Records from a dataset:
· · ·

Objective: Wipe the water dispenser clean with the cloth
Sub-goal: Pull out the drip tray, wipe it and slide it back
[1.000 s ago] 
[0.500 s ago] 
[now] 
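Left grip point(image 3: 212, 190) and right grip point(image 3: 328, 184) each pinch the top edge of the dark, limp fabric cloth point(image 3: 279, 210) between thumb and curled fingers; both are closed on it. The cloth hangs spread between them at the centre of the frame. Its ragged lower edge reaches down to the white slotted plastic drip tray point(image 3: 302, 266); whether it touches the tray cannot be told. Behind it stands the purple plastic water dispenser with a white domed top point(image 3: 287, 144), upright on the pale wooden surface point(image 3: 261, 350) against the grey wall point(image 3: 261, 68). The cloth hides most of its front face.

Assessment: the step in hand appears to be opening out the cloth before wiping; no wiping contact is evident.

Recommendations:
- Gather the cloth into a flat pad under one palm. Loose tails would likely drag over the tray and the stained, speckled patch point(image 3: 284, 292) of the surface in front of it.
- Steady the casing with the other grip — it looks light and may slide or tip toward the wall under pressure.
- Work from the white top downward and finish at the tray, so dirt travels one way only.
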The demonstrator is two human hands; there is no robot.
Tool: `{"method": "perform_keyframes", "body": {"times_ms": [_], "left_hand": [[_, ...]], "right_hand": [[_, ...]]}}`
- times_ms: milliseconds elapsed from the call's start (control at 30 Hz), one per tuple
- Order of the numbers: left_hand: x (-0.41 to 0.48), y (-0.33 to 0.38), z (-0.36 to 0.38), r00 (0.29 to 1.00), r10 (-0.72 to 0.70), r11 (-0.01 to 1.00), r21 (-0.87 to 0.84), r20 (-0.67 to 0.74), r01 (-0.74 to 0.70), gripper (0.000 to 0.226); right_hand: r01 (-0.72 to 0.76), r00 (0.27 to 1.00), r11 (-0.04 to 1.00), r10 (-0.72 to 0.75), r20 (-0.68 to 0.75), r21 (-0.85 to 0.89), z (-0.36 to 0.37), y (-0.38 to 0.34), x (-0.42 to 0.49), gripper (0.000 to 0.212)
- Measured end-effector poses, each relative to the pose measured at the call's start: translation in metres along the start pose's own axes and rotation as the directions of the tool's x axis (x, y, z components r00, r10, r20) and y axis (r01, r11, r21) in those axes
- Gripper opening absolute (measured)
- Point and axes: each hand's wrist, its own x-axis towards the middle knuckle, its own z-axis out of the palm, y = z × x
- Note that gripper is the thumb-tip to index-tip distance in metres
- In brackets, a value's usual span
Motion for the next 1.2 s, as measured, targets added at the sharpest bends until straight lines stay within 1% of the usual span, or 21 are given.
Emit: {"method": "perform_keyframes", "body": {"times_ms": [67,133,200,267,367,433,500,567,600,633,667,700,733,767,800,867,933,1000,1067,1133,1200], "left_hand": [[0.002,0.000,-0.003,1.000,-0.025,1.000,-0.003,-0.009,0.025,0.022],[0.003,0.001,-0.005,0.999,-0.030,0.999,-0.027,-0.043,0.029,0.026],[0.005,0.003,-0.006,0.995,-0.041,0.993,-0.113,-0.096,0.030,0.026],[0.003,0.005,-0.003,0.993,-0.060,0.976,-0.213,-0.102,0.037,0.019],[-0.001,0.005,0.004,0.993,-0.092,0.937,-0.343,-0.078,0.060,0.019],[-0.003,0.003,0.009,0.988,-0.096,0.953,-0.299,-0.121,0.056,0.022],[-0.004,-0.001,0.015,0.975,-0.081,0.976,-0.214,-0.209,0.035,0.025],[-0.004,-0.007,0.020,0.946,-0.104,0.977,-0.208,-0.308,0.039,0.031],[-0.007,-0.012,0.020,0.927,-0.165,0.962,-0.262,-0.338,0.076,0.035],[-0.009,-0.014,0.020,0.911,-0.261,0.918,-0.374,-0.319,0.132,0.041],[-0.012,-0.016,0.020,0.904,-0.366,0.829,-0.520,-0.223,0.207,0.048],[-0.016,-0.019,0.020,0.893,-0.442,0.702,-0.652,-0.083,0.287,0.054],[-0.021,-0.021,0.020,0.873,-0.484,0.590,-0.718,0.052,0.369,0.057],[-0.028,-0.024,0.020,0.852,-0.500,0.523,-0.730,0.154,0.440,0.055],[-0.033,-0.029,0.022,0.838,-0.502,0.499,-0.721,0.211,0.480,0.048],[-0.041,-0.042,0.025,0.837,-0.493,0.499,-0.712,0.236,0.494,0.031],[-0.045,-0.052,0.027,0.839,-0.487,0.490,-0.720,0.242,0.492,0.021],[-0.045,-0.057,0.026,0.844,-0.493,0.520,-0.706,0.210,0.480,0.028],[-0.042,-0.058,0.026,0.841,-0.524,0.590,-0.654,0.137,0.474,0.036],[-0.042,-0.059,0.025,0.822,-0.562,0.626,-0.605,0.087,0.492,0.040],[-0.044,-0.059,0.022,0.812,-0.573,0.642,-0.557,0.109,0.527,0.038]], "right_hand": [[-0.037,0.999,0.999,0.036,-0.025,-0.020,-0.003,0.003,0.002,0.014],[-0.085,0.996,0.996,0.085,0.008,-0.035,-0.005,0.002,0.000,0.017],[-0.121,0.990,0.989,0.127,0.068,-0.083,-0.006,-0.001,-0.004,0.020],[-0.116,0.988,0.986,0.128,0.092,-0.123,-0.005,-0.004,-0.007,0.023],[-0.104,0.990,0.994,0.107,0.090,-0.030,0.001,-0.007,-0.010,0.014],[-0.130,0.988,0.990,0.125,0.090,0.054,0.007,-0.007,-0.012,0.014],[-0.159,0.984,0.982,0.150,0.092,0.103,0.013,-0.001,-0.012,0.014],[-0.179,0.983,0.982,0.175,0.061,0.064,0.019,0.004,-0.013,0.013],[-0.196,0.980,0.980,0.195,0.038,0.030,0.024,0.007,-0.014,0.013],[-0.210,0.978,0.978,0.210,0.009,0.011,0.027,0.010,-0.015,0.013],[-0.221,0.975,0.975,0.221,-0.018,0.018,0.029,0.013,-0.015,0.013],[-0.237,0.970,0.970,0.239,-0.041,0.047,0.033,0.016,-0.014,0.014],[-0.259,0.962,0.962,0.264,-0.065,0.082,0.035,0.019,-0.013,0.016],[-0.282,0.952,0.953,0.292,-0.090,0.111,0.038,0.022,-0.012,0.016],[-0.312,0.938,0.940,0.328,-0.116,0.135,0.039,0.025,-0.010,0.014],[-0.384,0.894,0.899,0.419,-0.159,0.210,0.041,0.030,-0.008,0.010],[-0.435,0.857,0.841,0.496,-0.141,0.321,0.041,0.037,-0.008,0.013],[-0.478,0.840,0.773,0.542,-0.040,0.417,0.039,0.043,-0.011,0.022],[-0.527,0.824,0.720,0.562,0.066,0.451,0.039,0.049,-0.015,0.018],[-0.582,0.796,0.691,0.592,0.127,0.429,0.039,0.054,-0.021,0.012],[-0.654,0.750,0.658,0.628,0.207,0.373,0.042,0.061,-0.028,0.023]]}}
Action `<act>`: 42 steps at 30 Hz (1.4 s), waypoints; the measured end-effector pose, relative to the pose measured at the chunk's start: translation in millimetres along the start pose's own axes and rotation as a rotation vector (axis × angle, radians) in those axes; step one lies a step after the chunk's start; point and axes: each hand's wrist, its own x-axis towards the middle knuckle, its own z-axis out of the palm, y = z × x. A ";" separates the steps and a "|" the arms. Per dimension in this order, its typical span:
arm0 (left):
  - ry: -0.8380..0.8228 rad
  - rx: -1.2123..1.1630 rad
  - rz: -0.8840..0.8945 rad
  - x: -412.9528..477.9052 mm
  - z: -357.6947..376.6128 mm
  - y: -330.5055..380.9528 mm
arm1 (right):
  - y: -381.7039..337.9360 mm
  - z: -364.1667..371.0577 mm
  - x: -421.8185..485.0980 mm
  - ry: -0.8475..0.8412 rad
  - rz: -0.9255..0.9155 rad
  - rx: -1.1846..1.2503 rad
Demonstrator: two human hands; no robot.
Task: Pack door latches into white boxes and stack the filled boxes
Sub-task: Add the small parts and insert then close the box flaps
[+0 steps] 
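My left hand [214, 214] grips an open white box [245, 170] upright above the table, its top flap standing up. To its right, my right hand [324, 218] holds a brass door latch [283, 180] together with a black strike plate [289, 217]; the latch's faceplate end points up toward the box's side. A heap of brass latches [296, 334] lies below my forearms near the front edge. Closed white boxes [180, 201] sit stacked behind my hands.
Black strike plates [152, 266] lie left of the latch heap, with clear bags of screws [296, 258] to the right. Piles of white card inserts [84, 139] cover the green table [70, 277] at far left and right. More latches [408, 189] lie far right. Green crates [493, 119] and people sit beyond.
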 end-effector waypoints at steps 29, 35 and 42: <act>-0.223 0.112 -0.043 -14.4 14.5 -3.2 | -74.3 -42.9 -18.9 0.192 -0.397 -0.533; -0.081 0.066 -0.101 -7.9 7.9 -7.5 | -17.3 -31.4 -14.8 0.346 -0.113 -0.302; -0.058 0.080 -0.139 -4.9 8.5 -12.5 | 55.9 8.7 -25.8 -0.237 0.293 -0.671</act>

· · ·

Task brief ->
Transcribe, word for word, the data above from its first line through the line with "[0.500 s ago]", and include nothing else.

Exercise response ->
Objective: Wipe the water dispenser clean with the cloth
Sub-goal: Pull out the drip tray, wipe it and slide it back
[1.000 s ago] 
[0.500 s ago] 

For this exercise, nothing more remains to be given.